Furthermore, Rozin made a few low-tech sculptural pieces that explore the role of mirrors in providing us with different self-representations than we would expect. A counterexpected effect is most strongly embodied in Rozin's 'Broken Mirror', which consists of a fragmented mirror, that through an ingenious physical configuration of the fragments shows not a reflection of the viewer, but an image of an old woman that is printed in fragments on a wall behind the viewer. Hence, for a moment the viewer is tricked, although it will probably not be impacting to an extent as to really make the viewer ponder existential issues of any kind.

Golan Levin and Zachary Lieberman have approached the same line of work from a more social perspective and make construction of the self-representation a collaborative project. Their installation 'reface' takes samples of video directly from viewers who stand before the wall-hung device, and mixes up parts of video from different viewers, so you might see yourself as you are, but with the hair of your, say, american-indian grandfather and the surgically altered lips of your twin sister who also happened to be at the exhibition. This way of altering self-representations, to me, is on the edge of gimmickiness because of its obvious artificiality and would be much stronger if a database of recorded videos was input for a system that would dynamically morph your face, and change temporal and spatial parameters for example as a function of how you behave in front of the 'mirror', of how you feel or even of how or what you think.

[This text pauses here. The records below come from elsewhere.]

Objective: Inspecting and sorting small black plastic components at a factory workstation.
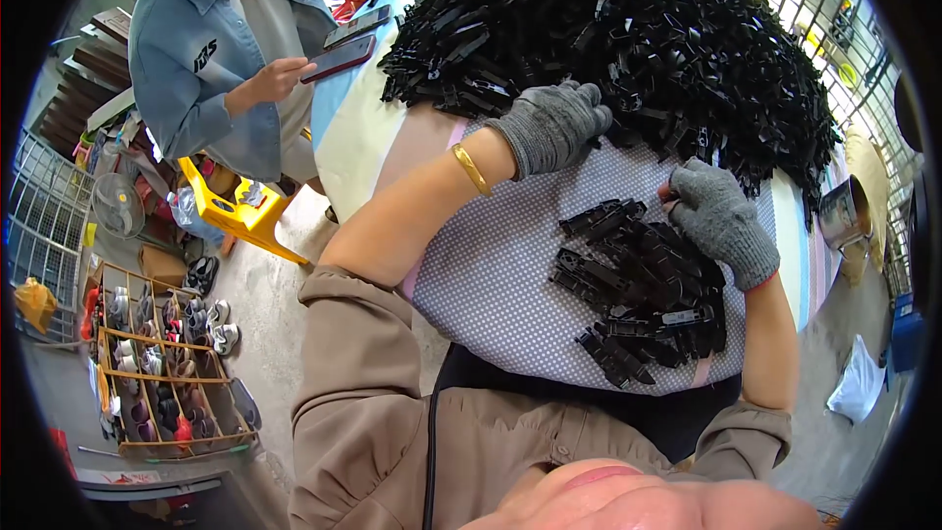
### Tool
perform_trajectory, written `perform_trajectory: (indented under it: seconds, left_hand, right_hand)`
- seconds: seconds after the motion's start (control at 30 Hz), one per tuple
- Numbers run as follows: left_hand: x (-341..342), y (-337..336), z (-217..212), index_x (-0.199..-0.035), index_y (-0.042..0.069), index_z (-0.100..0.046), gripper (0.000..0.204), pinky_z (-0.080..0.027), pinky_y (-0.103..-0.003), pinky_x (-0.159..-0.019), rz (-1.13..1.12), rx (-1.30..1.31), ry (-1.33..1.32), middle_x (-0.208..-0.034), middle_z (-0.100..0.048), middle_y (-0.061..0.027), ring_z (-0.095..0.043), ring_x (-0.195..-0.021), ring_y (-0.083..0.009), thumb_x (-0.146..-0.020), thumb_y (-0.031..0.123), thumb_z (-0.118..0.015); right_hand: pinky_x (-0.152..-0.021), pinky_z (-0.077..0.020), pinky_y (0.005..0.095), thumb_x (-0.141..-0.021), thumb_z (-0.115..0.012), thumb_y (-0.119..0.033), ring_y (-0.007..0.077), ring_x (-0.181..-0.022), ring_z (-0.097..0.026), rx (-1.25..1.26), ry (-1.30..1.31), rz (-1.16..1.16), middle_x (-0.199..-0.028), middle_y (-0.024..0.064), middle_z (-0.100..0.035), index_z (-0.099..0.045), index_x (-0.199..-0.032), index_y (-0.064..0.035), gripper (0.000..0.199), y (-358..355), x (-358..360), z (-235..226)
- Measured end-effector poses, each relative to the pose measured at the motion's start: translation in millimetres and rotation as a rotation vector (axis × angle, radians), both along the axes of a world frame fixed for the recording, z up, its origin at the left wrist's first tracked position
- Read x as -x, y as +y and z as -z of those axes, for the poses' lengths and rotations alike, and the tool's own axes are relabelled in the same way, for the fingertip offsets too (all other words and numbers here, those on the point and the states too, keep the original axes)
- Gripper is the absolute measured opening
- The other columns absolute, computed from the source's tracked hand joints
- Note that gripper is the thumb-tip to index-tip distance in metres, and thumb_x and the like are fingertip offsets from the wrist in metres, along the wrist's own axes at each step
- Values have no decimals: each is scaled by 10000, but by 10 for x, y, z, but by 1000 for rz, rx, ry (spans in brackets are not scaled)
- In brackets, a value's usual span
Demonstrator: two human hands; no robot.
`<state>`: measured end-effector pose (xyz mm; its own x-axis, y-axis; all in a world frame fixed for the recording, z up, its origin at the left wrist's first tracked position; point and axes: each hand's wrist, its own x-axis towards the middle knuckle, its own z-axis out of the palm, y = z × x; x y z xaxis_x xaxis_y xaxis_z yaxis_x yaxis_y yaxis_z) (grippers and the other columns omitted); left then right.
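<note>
On the dotted grey cloth [491, 275], the large heap of black plastic strips [628, 49] is touched by the grey-gloved left hand [551, 124] (fingers curled loosely); a small piece, hard to make out, is pinched by the grey-gloved right hand [721, 218].

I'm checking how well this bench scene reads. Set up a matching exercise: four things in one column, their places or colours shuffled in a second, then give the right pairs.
Things:
1. left hand
2. right hand
3. bangle
4. stool

Places or colours:
A. yellow, on the floor beside the table
B. grey glove, at the near edge of the big pile of black plastic parts
C. gold, on the left wrist
D. grey glove, over the small heap of black parts on the dotted cloth

Pairs: 1-B, 2-D, 3-C, 4-A
</note>
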<state>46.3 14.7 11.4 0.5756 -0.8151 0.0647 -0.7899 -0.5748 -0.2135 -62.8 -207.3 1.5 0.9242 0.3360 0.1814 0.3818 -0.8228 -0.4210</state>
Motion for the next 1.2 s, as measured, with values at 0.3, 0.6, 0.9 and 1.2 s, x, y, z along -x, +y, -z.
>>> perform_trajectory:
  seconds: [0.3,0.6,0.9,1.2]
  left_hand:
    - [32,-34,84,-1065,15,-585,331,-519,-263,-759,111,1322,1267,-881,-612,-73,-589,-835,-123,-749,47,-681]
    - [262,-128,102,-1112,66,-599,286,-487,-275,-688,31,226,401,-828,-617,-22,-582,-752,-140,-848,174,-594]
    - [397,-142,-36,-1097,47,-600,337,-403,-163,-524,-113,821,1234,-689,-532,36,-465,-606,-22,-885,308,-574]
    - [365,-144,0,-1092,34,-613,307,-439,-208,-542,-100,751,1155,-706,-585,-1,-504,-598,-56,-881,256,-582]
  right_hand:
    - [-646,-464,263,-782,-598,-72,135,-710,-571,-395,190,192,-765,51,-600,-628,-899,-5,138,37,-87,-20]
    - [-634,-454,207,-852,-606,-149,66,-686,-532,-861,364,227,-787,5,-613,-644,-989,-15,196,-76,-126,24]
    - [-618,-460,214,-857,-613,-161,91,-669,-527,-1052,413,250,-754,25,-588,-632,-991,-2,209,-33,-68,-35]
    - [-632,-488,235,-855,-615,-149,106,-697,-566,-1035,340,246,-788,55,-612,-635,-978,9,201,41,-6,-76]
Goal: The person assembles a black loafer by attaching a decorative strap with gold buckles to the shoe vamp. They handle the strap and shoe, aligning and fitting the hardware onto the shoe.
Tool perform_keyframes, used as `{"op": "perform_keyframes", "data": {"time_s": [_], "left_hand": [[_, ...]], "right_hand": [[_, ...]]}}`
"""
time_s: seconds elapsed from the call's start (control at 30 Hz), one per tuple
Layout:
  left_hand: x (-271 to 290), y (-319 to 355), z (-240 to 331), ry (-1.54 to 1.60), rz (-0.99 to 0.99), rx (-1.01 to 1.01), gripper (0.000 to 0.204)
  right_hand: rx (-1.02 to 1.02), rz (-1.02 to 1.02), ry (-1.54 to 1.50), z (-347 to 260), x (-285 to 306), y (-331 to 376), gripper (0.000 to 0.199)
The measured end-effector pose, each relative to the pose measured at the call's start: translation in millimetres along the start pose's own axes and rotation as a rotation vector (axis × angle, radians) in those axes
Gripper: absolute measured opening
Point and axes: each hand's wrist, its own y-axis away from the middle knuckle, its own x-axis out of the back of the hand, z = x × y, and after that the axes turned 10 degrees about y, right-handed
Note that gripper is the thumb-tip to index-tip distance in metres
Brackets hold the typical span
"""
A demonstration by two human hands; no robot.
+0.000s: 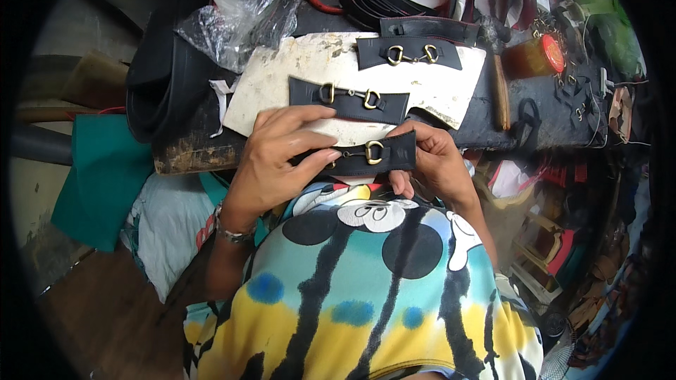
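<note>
Both hands meet over a black leather strap with a brass buckle (373,155), held just above the near edge of the bench. Left hand (282,158) lies curled over the strap's left end, fingers pressing it; right hand (433,162) pinches the right end, thumb underneath. Beyond, two matching black buckled straps (348,102) (408,53) rest on a worn white cutting board (282,81).

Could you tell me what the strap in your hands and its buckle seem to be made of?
Strap: probably leather or a look-alike, matt black, with a stitched edge and a slight bend. Buckle: metal, brass-coloured, with bright glints. Both hands, left and right, pinch the strap.
</note>
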Motion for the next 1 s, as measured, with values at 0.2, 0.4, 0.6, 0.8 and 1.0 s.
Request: {"op": "perform_keyframes", "data": {"time_s": [0.2,0.4,0.6,0.8,1.0], "left_hand": [[-25.0,-20.4,13.2,0.121,-0.157,0.127,0.032],[-30.0,-17.0,13.1,0.265,-0.150,0.289,0.032],[-31.0,-17.2,12.2,0.668,-0.095,0.527,0.030],[-26.5,-19.6,14.2,0.858,-0.117,0.654,0.026],[-31.9,-14.4,14.5,0.823,-0.154,0.385,0.023]], "right_hand": [[-0.005,-0.018,0.084,2.5,-8.7,-1.9,0.018],[-0.021,0.052,0.417,-7.2,-12.6,1.4,0.015],[0.483,0.139,1.202,-0.7,-11.9,-4.8,0.026],[0.497,0.176,1.193,0.8,-13.3,-1.9,0.019],[-0.148,0.098,0.379,-23.9,-15.4,9.1,0.010]]}}
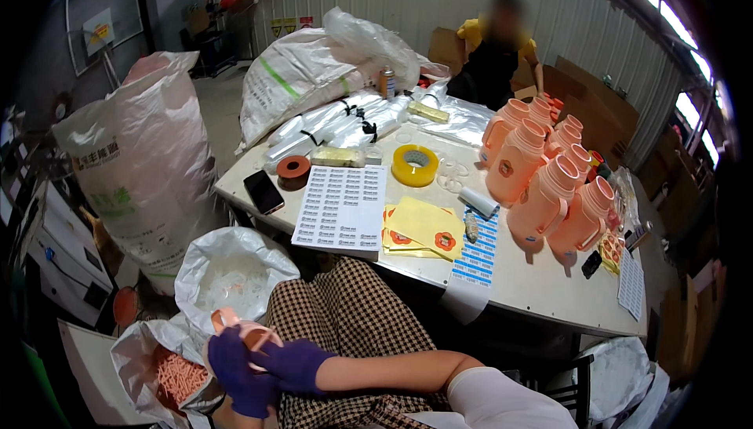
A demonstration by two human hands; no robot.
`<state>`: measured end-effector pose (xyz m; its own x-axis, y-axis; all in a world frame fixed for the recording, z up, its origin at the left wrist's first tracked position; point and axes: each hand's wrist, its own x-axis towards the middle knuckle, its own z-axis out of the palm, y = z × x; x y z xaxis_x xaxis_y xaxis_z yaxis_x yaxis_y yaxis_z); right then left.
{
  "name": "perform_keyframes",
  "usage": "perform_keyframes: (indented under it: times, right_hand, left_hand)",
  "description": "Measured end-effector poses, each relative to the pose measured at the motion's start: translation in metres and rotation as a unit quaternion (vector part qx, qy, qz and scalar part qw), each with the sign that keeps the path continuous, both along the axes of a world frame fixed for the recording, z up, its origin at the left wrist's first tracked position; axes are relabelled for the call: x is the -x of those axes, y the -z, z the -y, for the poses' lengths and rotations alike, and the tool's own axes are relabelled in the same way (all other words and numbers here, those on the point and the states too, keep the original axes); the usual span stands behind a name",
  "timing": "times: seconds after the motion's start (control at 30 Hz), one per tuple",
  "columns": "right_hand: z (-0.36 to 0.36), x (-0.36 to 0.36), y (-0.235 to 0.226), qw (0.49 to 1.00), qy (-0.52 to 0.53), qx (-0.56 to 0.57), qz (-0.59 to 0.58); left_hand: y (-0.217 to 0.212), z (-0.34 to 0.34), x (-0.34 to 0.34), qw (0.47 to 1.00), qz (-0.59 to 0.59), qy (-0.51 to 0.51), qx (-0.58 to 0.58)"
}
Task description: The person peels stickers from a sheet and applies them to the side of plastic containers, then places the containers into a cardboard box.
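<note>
Low at the left, over the edge of my lap, I hold a pink plastic jug [227, 318] with a handle loop and a round opening. It looks like the jugs on the table, but much of its body is hidden by my gloves. My left hand [238, 372], in a purple glove, is wrapped round its side. The purple-gloved right hand [294, 364] reaches across from the right with its fingers closed at the opening. Just beside the jug, an open white sack holds several small pink plastic pieces [179, 374].
Several pink jugs [519, 164] stand on the white table [349, 255] at the right. Label sheets [343, 201], yellow tape [414, 165] and a phone [263, 193] lie nearer. A lined bin [235, 260] and a tall sack [149, 170] stand left. Another person [496, 56] sits across.
</note>
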<state>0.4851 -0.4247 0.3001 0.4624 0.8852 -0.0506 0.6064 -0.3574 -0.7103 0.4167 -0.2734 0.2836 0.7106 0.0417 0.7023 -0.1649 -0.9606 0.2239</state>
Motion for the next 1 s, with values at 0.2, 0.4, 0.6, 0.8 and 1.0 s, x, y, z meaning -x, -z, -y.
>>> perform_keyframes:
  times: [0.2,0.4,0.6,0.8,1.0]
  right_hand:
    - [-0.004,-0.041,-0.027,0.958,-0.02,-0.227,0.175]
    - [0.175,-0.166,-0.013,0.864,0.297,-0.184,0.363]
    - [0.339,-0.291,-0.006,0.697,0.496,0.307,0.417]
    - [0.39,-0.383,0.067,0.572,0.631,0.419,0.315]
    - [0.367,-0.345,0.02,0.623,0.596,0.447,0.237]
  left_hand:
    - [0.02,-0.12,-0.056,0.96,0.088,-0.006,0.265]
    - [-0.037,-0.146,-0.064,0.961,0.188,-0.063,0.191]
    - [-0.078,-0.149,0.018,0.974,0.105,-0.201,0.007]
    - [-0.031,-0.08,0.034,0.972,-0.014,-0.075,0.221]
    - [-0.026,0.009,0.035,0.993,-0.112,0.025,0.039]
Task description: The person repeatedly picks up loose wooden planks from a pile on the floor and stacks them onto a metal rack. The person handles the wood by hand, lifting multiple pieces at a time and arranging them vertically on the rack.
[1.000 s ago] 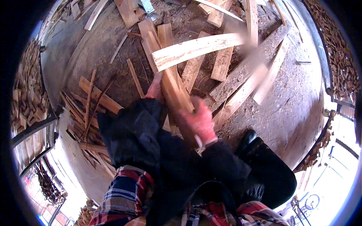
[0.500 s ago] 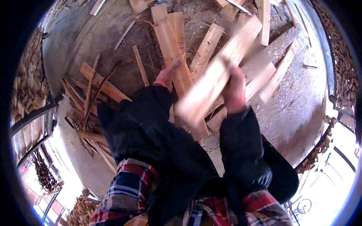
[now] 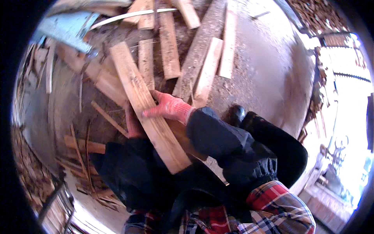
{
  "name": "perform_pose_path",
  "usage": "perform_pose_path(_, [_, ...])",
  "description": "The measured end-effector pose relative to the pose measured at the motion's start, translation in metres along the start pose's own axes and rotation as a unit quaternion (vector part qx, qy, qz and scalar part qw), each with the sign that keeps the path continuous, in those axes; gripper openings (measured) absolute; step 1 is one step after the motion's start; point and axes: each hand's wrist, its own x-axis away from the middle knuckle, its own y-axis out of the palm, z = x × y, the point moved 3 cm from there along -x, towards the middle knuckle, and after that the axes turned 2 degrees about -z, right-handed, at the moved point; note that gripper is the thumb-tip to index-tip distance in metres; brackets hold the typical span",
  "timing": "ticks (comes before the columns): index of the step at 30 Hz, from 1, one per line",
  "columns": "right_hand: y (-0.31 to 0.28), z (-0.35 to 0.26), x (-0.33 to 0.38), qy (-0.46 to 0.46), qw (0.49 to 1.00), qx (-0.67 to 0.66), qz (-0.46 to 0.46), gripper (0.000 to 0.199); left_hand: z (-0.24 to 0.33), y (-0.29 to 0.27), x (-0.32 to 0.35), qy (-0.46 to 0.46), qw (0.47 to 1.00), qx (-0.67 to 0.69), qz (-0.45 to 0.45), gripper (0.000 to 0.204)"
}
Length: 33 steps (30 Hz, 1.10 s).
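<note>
The fingers [image 3: 154, 113] of the right hand [image 3: 169, 108], in a red knit glove, are laid over the top face of a long pale board [image 3: 146, 107] and curled down on it, so the board is pressed and held. The left hand [image 3: 133, 124], also gloved in red, is tucked under the left edge of the same board; how its fingers are set cannot be told, since the board hides them. The near end of the board is rested against the dark sleeves, and its far end is pointed up and away. A darker plank [image 3: 186, 141] is seen just under the board on its right side. Beyond the board's far end, many loose planks [image 3: 202, 62] are left lying on the dirt ground [image 3: 257, 74]. Thin splinters [image 3: 83, 146] are scattered to the board's left. It is judged that one board is gathered so far and most of the wood is not yet picked up.
</note>
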Motion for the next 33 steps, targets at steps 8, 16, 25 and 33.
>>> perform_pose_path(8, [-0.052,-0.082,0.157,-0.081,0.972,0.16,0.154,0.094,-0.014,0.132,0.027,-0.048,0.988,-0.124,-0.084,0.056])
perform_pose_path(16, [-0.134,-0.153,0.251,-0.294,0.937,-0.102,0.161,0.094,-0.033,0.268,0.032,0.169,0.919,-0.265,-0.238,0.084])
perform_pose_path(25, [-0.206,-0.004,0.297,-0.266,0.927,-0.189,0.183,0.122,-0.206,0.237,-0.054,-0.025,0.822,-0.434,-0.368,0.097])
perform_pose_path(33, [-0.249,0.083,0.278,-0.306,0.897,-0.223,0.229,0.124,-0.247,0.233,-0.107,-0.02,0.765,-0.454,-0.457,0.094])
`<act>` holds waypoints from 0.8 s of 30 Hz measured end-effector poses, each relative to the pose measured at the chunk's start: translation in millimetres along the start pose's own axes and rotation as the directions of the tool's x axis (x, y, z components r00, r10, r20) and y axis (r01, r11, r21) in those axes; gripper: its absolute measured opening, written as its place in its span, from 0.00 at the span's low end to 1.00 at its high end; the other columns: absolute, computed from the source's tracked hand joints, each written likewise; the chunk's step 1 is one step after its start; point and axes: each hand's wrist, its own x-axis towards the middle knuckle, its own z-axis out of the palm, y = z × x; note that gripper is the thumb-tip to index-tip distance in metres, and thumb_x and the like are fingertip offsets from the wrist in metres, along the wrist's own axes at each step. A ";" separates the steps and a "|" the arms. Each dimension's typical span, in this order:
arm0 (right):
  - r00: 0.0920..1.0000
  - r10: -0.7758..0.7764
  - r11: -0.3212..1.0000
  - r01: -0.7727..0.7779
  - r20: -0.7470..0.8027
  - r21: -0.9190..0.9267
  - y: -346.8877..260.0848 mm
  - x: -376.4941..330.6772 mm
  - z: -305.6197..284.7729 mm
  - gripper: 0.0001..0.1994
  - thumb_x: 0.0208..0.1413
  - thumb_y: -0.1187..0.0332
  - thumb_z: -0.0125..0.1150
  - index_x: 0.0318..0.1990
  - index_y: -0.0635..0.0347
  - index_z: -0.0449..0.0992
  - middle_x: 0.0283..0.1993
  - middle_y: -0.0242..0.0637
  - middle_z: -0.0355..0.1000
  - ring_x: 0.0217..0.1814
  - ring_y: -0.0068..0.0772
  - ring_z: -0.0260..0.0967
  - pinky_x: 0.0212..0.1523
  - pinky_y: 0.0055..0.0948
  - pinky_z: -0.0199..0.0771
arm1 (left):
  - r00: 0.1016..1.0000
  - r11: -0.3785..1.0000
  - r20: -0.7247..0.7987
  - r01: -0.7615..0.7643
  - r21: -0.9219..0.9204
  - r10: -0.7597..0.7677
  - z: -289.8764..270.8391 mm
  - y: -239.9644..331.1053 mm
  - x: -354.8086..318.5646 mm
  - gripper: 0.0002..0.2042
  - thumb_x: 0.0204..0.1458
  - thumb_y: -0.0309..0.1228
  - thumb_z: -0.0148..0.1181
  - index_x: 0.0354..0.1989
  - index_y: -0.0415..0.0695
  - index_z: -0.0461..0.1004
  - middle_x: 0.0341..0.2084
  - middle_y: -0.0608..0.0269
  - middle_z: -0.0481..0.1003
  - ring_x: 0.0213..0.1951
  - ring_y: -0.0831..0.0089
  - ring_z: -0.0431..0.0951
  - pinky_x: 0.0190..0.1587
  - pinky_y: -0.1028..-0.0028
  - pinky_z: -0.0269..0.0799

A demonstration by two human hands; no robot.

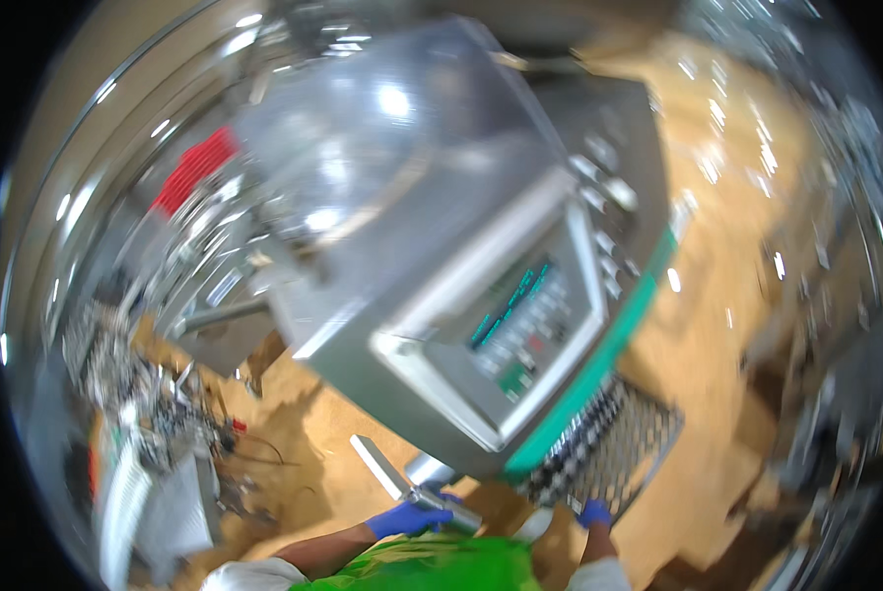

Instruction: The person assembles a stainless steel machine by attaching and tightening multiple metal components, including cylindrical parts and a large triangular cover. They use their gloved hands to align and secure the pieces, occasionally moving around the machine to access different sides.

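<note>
A large metal machine (363, 325) with a green stripe fills the middle of the head view. Its slanted control panel (535, 330) carries a lit display and buttons. At the machine's lower front, my left hand (412, 517), in a blue glove, closes on a silver metal bar (451, 509). My right hand (594, 512), also blue-gloved, is at the near end of a perforated metal rack (624, 443) that juts from the front; motion blur hides its fingers. Between the two hands is a small whitish thing (535, 524) that I cannot make out.
Left of the machine stands blurred metal equipment (156, 394) with cables. A red ribbed object (195, 169) lies farther back. Dark equipment (846, 394) lines the right side. The floor (703, 325) is tan and shiny.
</note>
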 end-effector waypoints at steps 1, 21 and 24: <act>0.999 -0.005 0.992 -0.002 -0.052 -0.128 14.6 4.1 22.7 0.33 0.44 0.60 0.65 0.60 0.58 0.64 0.62 0.51 0.62 0.61 0.49 0.65 0.56 0.41 0.69 | 0.995 0.995 -0.039 -0.092 -0.025 0.091 -0.7 8.6 -5.4 0.22 0.54 0.36 0.59 0.56 0.43 0.67 0.40 0.64 0.76 0.23 0.83 0.73 0.18 0.82 0.66; 0.935 0.200 0.972 -0.152 0.291 -0.179 -250.5 -159.4 75.9 0.16 0.50 0.59 0.57 0.43 0.58 0.74 0.33 0.38 0.73 0.34 0.33 0.73 0.33 0.32 0.75 | 0.900 0.704 -0.435 -0.302 -0.643 -0.011 -354.7 -203.9 -180.5 0.26 0.55 0.45 0.57 0.57 0.40 0.65 0.44 0.60 0.74 0.45 0.70 0.74 0.39 0.71 0.75; 0.855 0.232 0.966 -0.146 0.465 -0.214 -304.1 -170.0 75.9 0.16 0.51 0.58 0.57 0.43 0.57 0.73 0.32 0.37 0.72 0.32 0.31 0.72 0.31 0.31 0.75 | 0.874 0.676 -0.483 -0.326 -0.661 -0.051 -406.3 -200.9 -204.5 0.25 0.56 0.44 0.56 0.57 0.41 0.65 0.42 0.60 0.74 0.39 0.71 0.75 0.35 0.72 0.75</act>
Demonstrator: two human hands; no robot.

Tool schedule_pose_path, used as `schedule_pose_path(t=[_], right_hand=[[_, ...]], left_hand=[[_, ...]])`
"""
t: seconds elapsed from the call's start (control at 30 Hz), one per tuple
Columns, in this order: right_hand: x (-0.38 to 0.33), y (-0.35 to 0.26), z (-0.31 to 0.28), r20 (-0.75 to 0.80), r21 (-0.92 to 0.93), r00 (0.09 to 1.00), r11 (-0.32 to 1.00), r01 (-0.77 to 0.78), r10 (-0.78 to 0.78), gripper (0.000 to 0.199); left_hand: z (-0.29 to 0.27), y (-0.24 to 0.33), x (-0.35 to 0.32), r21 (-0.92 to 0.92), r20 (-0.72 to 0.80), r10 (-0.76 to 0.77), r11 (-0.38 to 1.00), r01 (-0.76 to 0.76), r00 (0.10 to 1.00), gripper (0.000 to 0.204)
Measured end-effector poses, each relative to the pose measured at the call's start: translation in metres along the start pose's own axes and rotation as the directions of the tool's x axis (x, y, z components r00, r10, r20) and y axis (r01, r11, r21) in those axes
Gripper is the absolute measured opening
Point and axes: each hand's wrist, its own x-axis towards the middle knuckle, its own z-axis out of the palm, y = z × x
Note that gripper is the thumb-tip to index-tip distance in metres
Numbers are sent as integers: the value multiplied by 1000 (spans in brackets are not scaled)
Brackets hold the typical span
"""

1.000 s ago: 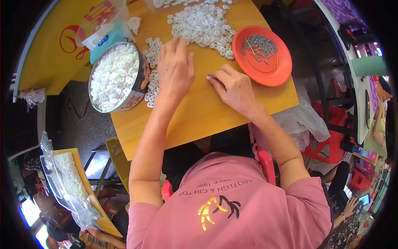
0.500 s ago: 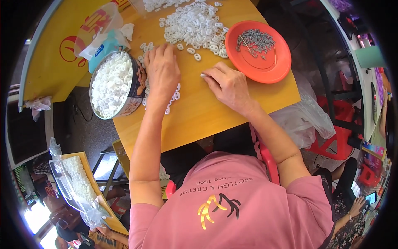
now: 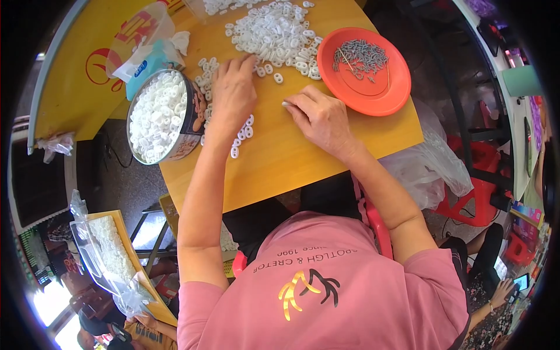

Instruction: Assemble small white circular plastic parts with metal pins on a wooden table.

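Movement over the last half second is mostly in the left hand [image 3: 234, 90], slid slightly rightward toward the pile of white two-holed pieces [image 3: 274, 35] at upper centre; whether it grips any, I cannot tell. The right hand [image 3: 324, 116], mid-frame, stays put, narrowly pinching a small white piece [image 3: 285, 104], so only the left seems to be gathering.

The right hand [image 3: 321, 114] conceals most of a small white piece [image 3: 285, 104], the left hand [image 3: 234, 92] hides its own palm, the view's upper edge cuts off a clear container [image 3: 199, 10], and grey metal parts [image 3: 363, 55] are individually too small to identify.
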Motion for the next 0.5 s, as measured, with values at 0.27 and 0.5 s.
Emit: schedule_pose_path(t=[0.27,0.5], right_hand=[[1,-1,0,-1,1,1000,1000,14,-14,9],[1,-2,0,-13,0,999,1000,30,-30,9]], left_hand=[[-6,-2,7,-252,-91,-108,964,82,990,37],[12,-24,27,-65,-62,-106,993,102,992,31]])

Then another installation by Golan Levin, the Optoisolator, is less obviously a mirror, but definitely offers people a means to project themselves into an object and evoke focused self-reflective thought. It consists of a black box, attached to a wall at eye level, in which a mechanically moving eye resides that looks straight towards the viewer and follows him around the room, thus engaging him as in a game of staring. An even stronger connection is made by having the eye blink one second after whenever the viewer blinks their eyes, employing a technique called eye blink detection. By putting the viewer inevitably in the center of attention, he becomes an intrinsic part of the artwork, which makes it impossible to take on a detached, third person perspective of that of a mere observer, or even as an interactor without individuality. With technologies behaving like this, people would definitely be more invited to overcome traits like shyness.

To conclude on the psychological impact of such technologies, Yee and Bailenson's 2007 study showed that people conform to the expectations and stereotypes of the  identity of their self-representation, which gives me faith in that these kind of technologies can have a truly immense transformative impact, if designed well for specific people in specific contexts. Considering the latter issues, these artistic translations of technology can merely be seen as explorations into a new paradigm where technologies are purposefully designed and even learn to guide and change people in direct and personal ways that people comply with much more than with conscious transformations through more semantic means like advertisements, therapies, or even laws.